## EXERCISE DIRECTIONS
Except for images, print the whole listing verbatim.

## DATASET CONTENT

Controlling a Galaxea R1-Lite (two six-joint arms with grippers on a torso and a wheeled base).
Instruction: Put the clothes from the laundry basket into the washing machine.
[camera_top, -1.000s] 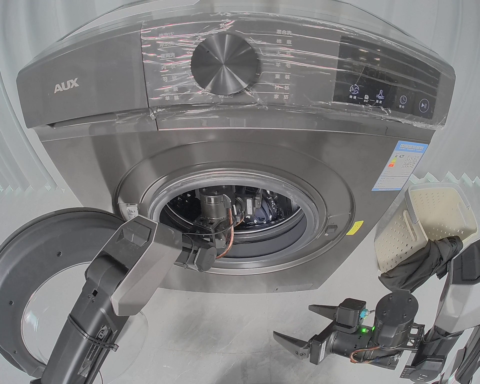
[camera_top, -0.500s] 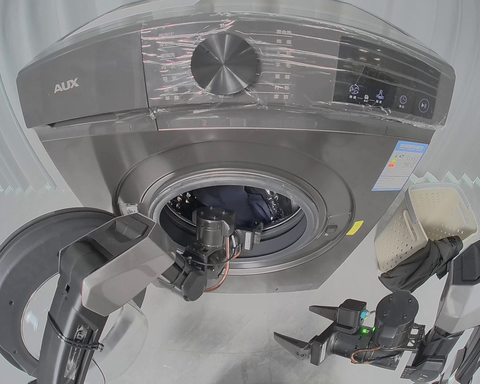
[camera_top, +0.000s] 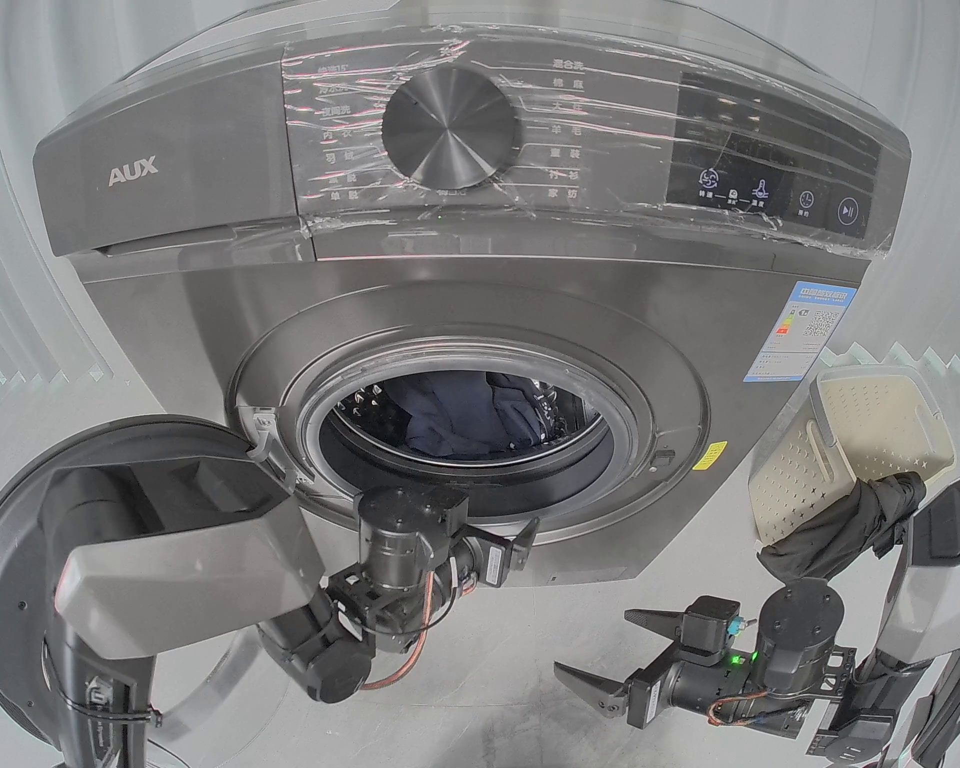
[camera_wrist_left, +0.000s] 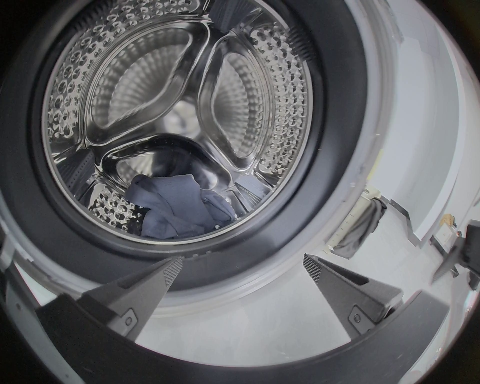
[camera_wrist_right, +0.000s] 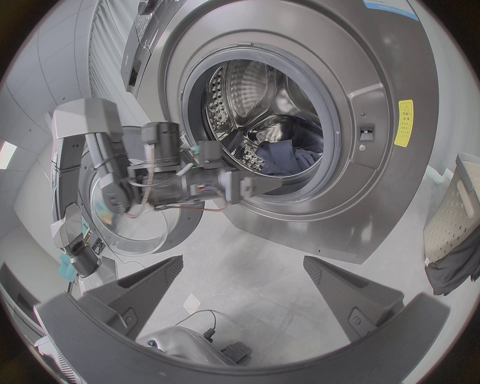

## THE ANSWER
Controlling a Galaxea R1-Lite (two six-joint arms with grippers on a torso and a wheeled base).
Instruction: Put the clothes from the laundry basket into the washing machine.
[camera_top, -1.000s] 
[camera_top, -0.500s] 
[camera_top, +0.000s] 
[camera_wrist_left, +0.000s] 
[camera_wrist_right, +0.000s] 

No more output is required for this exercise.